No encontro de hoje, que Hill classificou como “muito útil”, as delegações mantiveram reuniões bilaterais e multilaterais centradas no estabelecimento do alcance da declaração, e na necessidade de interromper os projetos atômicos do país.
“O importante é que esta é a primeira vez que falamos sobre como proceder com a paralisação, e como conseguir uma declaração completa”, afirmou Hill.

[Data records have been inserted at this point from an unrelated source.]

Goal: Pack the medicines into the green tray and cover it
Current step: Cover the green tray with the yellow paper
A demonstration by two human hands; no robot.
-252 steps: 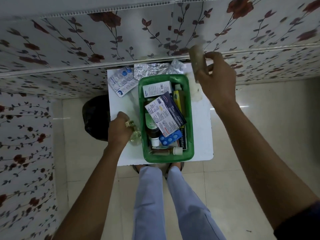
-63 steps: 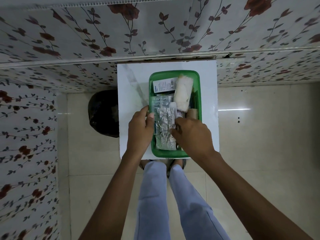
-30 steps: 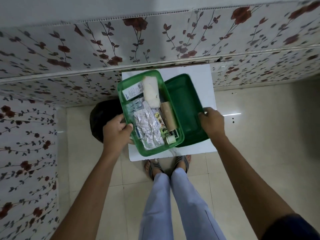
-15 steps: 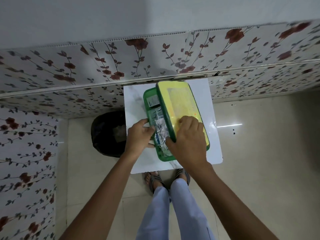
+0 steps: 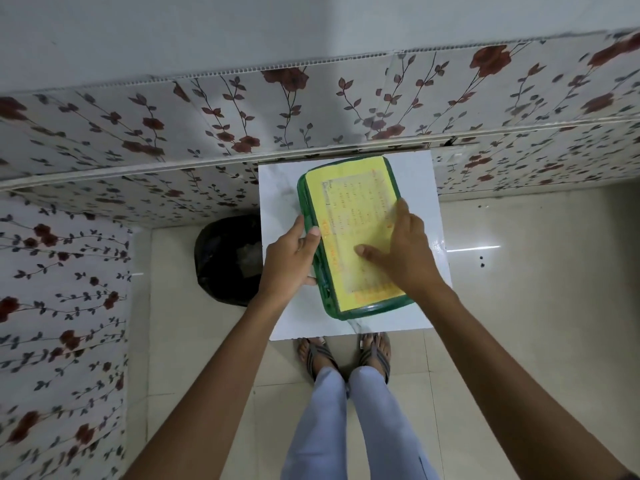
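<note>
- Green tray [image 5: 313,258] sits mid-way on the white table [image 5: 280,188], its yellow-labelled lid [image 5: 353,220] laid on top.
- Left hand [image 5: 289,258] grasps the tray's left wall; right hand [image 5: 403,249] lies flat on the lid, gripping nothing.
- Press evenly around the rim (the left edge looks unseated) while steadying the tray.

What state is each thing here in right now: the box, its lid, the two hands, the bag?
Green tray: covered, on the white table.
Lid: lying on the tray, yellow label up.
Left hand: gripping the tray's left edge.
Right hand: flat on the lid.
Black bag: on the floor.
</note>
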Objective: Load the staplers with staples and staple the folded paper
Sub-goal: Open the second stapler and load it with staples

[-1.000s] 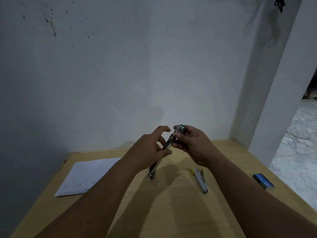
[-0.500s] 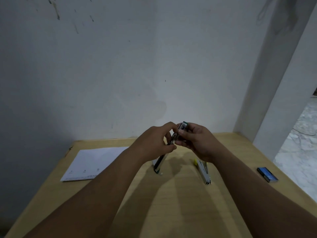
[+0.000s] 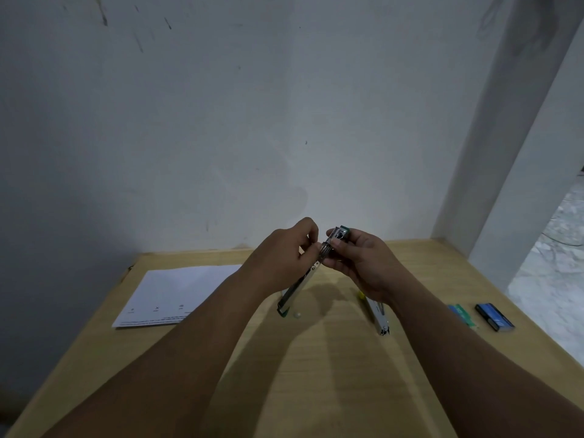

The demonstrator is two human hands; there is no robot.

No acordo, assinado pelos seis países em fevereiro, a Coréia do Norte se comprometia a revelar os dados e desmantelar todos os programas nucleares em troca de 950 mil toneladas de combustível, da normalização das relações diplomáticas e de garantias de segurança.
Na manhã de hoje, Hill afirmou que, para os EUA, “desmantelar” os programas significa tornar muito difícil sua reativação, ponto que não conta com a anuência de Pyongyang.
“A Coréia do Norte aceitou alguns passos. Francamente, gostaríamos de mais, e eles de menos. Portanto, veremos como isso terminará”, disse.
Os representantes da Coréia do Sul, Chun Yung-woo, e da Rússia, Alexander Losyukov, também falaram sobre as dificuldades de um acordo.
“O caminho para a desnuclearização é longo e perigoso. Há muitas opiniões sobre como traçar direções para isso. Levará muito tempo para chegarmos a um acordo. Necessitamos de mais conversas para resolver as diferenças”, afirmou Chun.
Para Losyukov a solução do assunto será “complicada”. Segundo o representante russo, será “difícil” conseguir a desnuclearização até o final de 2007.
O programa nuclear norte-coreano continua envolto em mistério. Os EUA suspeitam que o país tem um projeto de enriquecimento de urânio para fabricar armas atômicas, algo que é negado pelo presidente Kim Jong-il.